**WHAT YOU HAVE TO DO:** Exactly retype the lines from the top of the data through the line containing "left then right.", leaving out every picture.

**MATERIAL PROVIDED:**
§
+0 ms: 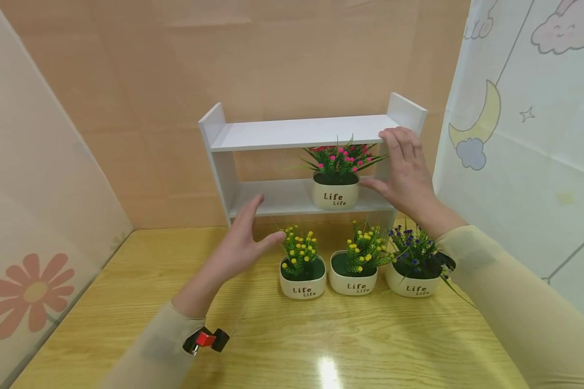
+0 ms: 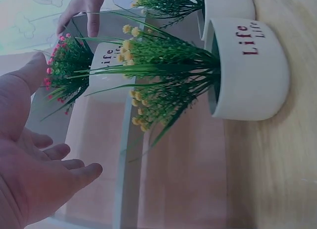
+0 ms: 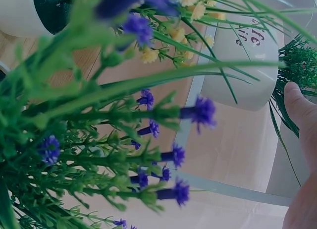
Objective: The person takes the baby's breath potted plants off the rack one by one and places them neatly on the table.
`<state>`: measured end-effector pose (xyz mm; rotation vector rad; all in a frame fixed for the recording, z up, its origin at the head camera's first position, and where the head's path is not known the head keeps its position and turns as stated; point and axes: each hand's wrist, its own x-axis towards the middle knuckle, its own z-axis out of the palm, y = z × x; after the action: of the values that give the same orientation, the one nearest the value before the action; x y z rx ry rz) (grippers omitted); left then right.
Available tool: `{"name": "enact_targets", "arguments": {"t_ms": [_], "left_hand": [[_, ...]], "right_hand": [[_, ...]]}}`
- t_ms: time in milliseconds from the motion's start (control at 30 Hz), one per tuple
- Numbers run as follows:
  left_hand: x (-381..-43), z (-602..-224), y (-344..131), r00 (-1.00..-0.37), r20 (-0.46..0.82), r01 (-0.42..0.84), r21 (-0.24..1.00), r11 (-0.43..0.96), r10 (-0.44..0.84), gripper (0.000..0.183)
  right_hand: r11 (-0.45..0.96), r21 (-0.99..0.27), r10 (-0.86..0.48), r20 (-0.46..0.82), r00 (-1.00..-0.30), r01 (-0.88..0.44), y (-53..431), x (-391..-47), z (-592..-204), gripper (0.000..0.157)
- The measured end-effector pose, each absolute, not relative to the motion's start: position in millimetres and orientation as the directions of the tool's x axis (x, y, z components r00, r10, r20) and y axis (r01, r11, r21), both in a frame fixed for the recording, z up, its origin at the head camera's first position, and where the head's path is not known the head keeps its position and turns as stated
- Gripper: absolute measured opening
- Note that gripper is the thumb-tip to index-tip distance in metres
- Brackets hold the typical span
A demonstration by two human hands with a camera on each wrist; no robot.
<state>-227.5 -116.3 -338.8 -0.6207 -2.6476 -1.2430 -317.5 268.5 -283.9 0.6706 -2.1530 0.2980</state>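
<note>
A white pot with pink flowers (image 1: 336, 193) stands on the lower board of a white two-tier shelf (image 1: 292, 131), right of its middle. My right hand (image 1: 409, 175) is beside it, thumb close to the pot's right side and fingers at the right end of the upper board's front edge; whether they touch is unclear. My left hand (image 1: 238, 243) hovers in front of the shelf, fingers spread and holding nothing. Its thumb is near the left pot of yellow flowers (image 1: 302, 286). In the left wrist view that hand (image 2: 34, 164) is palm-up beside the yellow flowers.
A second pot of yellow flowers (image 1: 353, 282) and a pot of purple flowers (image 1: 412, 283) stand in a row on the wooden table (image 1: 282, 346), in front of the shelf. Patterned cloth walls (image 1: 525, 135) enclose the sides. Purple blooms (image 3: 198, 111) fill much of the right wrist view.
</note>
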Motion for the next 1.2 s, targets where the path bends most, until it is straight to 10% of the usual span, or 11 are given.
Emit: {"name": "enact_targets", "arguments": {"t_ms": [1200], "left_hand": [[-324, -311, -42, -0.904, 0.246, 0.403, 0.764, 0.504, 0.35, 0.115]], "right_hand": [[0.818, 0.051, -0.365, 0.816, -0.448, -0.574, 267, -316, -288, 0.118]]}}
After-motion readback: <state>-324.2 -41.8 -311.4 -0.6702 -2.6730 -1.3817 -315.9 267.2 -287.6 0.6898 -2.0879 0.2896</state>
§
**TASK RESULT:**
+0 ms: 
+0 ms: 
+0 ms: 
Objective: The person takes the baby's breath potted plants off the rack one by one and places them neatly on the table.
`<state>`: measured end-effector pose (xyz mm; rotation vector rad; all in a frame fixed for the recording, z up, its origin at the head camera's first position, and where the head's path is not known the head keeps its position and turns as stated; point and axes: each hand's wrist, its own x-axis towards the middle knuckle, its own z-axis out of the palm, y = z × x; after the action: of the values that give the same orientation, the one nearest the value before the action; x y z rx ry rz) (grippers omitted); left then right.

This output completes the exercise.